Uniswap investors need think about what they can do with their UNI token, says Tina Chu, the VP of Marketing and Growth at Cabital.
Decentralized exchanges have grown in importance due to regulations surrounding centralized exchanges. Uniswap has recently become the largest decentralized exchange (DEX) in the world.
As the native token of the Uniswap decentralized exchange, UNI is the token that powers the DEX. It is awarded to investors who stake their assets, and also acts as a governance token.
A governance token effectively gives holders voting rights on issues concerning the DEX. This allows owners of UNI to participate in decisions on how the network operates and benefit from the rising value of decentralized exchanges over time.
UNI holders who hold 1% or more of the total UNI supply have the opportunity to submit development proposals. In essence, the value of UNI tokens correlates with the inherent value investors see with the Uniswap exchange.

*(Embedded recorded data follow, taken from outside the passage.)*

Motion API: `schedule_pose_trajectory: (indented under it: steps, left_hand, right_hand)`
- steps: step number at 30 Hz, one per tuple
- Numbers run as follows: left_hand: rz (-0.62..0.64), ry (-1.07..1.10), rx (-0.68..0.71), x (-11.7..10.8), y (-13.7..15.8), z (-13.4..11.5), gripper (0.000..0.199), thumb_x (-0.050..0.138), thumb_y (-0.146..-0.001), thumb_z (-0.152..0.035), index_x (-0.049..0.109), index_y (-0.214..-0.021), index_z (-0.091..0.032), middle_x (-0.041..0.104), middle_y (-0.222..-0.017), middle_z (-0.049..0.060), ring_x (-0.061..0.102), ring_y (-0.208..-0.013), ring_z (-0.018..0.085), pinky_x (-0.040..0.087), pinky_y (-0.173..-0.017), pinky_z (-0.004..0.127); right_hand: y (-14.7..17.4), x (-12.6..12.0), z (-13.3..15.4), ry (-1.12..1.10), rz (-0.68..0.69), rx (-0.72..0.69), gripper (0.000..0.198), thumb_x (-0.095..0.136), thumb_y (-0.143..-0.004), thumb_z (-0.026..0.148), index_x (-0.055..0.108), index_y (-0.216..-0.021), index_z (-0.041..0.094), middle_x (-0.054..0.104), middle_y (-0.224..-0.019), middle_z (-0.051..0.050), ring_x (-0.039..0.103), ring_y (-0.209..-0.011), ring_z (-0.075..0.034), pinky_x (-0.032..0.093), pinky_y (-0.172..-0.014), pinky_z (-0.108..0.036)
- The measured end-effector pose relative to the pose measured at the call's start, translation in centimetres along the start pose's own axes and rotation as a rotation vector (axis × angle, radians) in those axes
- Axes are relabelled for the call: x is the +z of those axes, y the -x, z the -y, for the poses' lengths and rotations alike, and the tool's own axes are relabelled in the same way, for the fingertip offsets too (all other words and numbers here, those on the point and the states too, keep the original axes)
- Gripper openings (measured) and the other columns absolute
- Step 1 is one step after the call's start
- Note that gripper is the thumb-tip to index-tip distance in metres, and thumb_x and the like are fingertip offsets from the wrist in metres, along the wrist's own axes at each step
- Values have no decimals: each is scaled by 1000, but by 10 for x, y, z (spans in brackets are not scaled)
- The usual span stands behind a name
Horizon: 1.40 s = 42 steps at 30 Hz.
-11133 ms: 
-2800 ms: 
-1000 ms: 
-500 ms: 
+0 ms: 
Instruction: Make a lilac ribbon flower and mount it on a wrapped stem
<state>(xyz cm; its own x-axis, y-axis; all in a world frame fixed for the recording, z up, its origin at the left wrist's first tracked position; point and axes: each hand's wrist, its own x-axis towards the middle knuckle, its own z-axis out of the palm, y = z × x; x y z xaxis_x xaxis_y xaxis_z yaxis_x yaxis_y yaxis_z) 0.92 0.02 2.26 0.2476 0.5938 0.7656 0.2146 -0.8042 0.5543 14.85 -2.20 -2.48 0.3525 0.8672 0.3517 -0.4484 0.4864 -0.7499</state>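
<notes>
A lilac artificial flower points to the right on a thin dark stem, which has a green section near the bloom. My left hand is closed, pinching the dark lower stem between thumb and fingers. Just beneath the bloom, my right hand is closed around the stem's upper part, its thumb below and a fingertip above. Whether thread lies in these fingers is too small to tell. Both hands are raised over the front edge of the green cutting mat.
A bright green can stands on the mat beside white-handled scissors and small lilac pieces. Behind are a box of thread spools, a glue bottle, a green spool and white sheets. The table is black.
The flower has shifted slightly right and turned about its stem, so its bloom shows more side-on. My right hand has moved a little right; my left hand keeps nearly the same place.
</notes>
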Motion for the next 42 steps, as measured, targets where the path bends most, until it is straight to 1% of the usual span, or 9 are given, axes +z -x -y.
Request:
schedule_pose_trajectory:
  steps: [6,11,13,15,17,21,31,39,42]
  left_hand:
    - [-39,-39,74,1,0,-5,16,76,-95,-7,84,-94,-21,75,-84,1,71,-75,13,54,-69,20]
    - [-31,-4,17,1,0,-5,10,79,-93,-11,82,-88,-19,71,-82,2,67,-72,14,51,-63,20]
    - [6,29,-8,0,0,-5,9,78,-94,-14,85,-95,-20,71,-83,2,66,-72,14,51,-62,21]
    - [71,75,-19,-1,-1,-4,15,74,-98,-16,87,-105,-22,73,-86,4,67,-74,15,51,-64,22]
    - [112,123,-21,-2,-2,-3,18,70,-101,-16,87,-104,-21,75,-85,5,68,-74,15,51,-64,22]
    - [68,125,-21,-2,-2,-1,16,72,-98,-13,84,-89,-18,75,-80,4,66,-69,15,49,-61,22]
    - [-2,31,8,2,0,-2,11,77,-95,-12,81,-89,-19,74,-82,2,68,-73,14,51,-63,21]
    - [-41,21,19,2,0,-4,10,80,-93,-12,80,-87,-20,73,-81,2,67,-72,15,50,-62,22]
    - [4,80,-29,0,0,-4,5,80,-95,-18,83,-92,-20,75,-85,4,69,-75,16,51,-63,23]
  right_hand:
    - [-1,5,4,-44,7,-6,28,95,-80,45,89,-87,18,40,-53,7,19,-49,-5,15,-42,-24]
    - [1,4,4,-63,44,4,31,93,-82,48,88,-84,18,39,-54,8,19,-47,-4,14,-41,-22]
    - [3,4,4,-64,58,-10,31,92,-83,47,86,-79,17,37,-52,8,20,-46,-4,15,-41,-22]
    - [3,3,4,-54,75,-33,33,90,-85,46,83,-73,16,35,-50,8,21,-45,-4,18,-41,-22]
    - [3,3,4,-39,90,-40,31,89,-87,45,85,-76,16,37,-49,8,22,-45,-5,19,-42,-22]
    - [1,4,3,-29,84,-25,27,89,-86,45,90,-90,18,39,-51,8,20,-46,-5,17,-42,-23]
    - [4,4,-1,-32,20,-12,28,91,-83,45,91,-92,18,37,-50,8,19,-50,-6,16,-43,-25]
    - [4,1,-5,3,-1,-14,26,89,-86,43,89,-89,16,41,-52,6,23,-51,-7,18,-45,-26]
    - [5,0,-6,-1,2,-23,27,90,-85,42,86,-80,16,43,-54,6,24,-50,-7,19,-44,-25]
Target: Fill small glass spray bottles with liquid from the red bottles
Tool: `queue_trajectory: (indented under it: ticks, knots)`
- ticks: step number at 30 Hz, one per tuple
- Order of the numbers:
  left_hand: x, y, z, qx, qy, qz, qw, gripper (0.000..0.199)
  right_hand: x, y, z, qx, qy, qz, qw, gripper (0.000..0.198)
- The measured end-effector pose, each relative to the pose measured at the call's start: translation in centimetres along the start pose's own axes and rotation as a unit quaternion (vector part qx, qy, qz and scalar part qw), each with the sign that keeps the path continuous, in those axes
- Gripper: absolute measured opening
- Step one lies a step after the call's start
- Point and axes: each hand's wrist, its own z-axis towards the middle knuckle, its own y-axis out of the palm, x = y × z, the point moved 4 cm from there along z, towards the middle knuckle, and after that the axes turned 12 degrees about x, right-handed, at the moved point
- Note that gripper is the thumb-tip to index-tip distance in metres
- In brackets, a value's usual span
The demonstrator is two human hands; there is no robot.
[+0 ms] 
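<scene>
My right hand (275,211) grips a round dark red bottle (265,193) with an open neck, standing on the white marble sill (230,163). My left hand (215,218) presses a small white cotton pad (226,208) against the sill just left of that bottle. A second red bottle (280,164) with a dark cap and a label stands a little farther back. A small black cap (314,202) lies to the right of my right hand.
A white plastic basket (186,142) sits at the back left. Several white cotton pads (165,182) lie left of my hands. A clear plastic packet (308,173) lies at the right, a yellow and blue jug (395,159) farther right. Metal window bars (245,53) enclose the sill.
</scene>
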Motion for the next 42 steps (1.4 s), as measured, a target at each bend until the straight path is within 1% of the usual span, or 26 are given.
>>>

Uniswap: Potential drawbacks of investing
Decentralized exchanges have come under severe scrutiny by regulators, who are gunning to enforce regulations, centralization, and ultimately, the demise of DEX. Whether the Securities and Exchange Commission (SEC) or any regulatory body cracks down on Uniswap or any of its peers in a meaningful way remains to be seen. Naturally, if the Uniswap DEX comes under attack, the token’s price will plummet, leading to substantial investment losses.
Uniswap compared to Bitcoin and Ethereum
Although both tokens fall under the cryptocurrency category, they’re quite different. It’s like comparing different stocks with each other. These two tokens have dramatically different market caps, supply, and use cases. Furthermore, they differ in terms of their respective blockchains.
Once again, the use cases, market caps, and so on, are very different. However, the similarity between ETH, Ethereum’s native token, and the UNI token are that both operate on Ethereum’s blockchain architecture.
However, ETH operates on Layer 1, while UNI operates on Layer 2. In the decentralized ecosystem, a Layer-1 network refers to a blockchain, while a Layer-2 protocol is a third-party integration that can be used in conjunction with a Layer-1 blockchain. As a solution, developers create layer-2 protocols that rely on the Layer-1 network for consensus and security.
ERC20 is a standard used for creating and issuing smart contracts on the Ethereum blockchain. The majority of tokens on Ethereum’s Layer 2 are in fact, ERC20 tokens. That’s why users of the Uniswap DEX need to pay gas fees with ETH.
What should investors look for when choosing a crypto exchange
Investors should consider the following five critical points:
1. Whether the DEX is available in their particular jurisdiction;
2. It’s vital to check the exchange’s relevant policies and T&Cs;
3. Whether the DEX is reputable;
4. Confirming that there are adequate security measures put into place to protect assets;
5. Conducting due diligence regarding the DEX’s fees and volume – the more secure exchanges charge a higher transaction rate. A DEX with a high volume refers to the number of trades in 24 hours. A higher number of trades indicate higher liquidity which is essential.
How much of someone’s portfolio should be invested in crypto and what factors affect that percentage?
The percentage of your portfolio is affected by your current financial position and future financial planning. Your risk appetite is the critical factor in affecting that percentage. Don’t invest what you can’t afford to lose.
Uniswap: General advice for someone considering investing
Firstly, educate yourself about the UNI token. Learning about Uniswap starts with the Uniswap exchange that offers peer-to-peer trading.
Secondly, think about what you can do with your UNI token. You can choose the “add liquidity” option to lend crypto to any liquidity pools with the UNI token option.
Lastly, be aware that investing in crypto can be extremely risky. Investors should approach these assets like any other technological investment – with a long-term mindset and the expectation of ups and downs.
About the author
Tina Chu has worked across the Asia Pacific and European regions. She has served on the committee for Wharton International Business Conference in Hong Kong. Currently, Tina is the VP of Marketing and Growth at Cabital (an Asian Crypto Asset Management Platform). She is an award-winning marketing and growth leader with leadership experience in top tech companies including Tencent, Expedia and Nokia, and Klook. Tina has led global teams to drive user growth for major products at both Tencent JOOX (SEA #1 Music Streaming app) and Klook App (Asia’s largest online travel agency). Tina holds an MBA degree from University of Pennsylvania’s prestigious Wharton School of Business School.